Trigger warning: This post deals with domestic violence and may be triggering for some readers.
I’m 35 years old, have studied psychology at a postgraduate level and was raised in a middle-class, moderate two parent family. I am a mother, I pay a mortgage, I’m a reasonably health conscious woman. I have the unpleasant experience of a broken marriage behind me and I’ve been relatively and deliberately private about it.
I know my rights, I know what constitutes domestic violence and I have a fairly acute theoretical understanding of gender inequality alongside an understated feminist streak.
Last week I found myself bruised, battered and underneath an X-ray machine because a man decided to exercise his physical power over me. And I didn’t see it coming.

I am more equipped than most to predict this kind of behaviour. I wrote a thesis on it. I’ve seen it all before. And I didn’t see it coming.
This is the most difficult thing I’ve ever shared…
I’m worried I’ll regret it. I’m worried that this may seem trivial in comparison to what others have endured. I’m worried about what my friends will think, my family. I’m worried about what my male friends will think. I’m very worried I’ll be more compromised (further than my single-thirty-something-mother status) in finding a future partner.
But I’m doing it. I’m doing it because I don’t want to perpetuate the secrecy, and then in some way, the increasing acceptance of the way violence against women has been quietly absorbed into our culture. Women aren’t stereotypically great owners of their bravery but we need to be. We need to be brave to counter the cowardice of our perpetrators. I don’t feel remotely brave but I want to force myself into it, to show that man who assumed I wasn’t and relied upon that assumption that he was wrong. I want to force myself because he was very nearly right.
Because, apart from total shock and upset, my initial reaction was to keep it a secret. I let him stay in my house (for too long) and explain his ‘side’ and crawl back into my bed, lay beside me and hug me close. And for this time I wholly considered staying in the relationship. I was going to share the blame for it (because maybe he had a point…I shouldn’t have left, I shouldn’t have cried, I shouldn’t have stood where I did). He was sorry. He never meant to hurt me. He would never do something like that.
Top Comments
It's vital that women do not remain silent. And attempting to silence women from opening up about domestic violence is actually a form of abuse in itself, It becomes yet another painful part of a woman's experience of domestic violence. So when we're discussing the specific phenomena of male violence against women in a domestic situation/intimate relationships, its not helpful or polite to come into the convo to go off on a tangent of "but men are victims too" or "not all men". Trust me, we do know this. However, using women's experiences to launch your own agenda, to take focus away from their experiences is not only rude but another attempt to silence us. That's often what's happening when the Men's Rights comments show up in these discussions.

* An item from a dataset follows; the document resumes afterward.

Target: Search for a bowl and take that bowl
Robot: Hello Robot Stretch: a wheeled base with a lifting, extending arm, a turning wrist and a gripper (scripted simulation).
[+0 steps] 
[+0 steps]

The people who write them have an agenda to derail, to silence women, and to get attention for themselves. (They also have an uncanny aptitude for doing this within minutes of a DV topic appearing). It's disappointing how often they succeed.
I'm hoping that this White Ribbon Day (but not only today) men think carefully about their contributions to the discussion, be considerate, and support the campaign.
Apart from the actual abusers, who is silencing women from speaking out?
I get what you are saying and for a lot of stories you might be right, but when there are stories such as Malcolm Turnbull speaking out against DV, and only speaking about women victims, it really does need to be commented on.
I also disagree the MRA's want to silence and derail. What they want to do is expand what is being discussed. Many of the solutions for DV against women would also be used for DV against men, so why can't they be discussed together?
You say 'trust me, we do know this' about how not all men and men are victims too, but I'm not sure everyone does. When MRA's make those comments we get a lot of comments back saying how it isn't an issue, or it's too small to worry about, or that most of the violence is from another man.
Well, it (female against male violence) is an issue, no violence is "too small" to be concerning, no people are too few to care about. Those people are wrong to be dismissive of men's experiences and wrong to veer away from the discussion.. It must be frustrating and, obviously, does not feel good. So I appreciate that you empathise with how we feel when it happens to us (women) as well. As someone who is loathes violence, and likes people, I support those who are active in opposing violence.
Teaching young girls the value of independence is crucial, the sense that they can lead a good life with or without a man, that they own themselves, they can look after themselves, that no one can save another from their demons, that there are options...plus more. But I would never judge a woman for staying, rather just hope that they find a way out.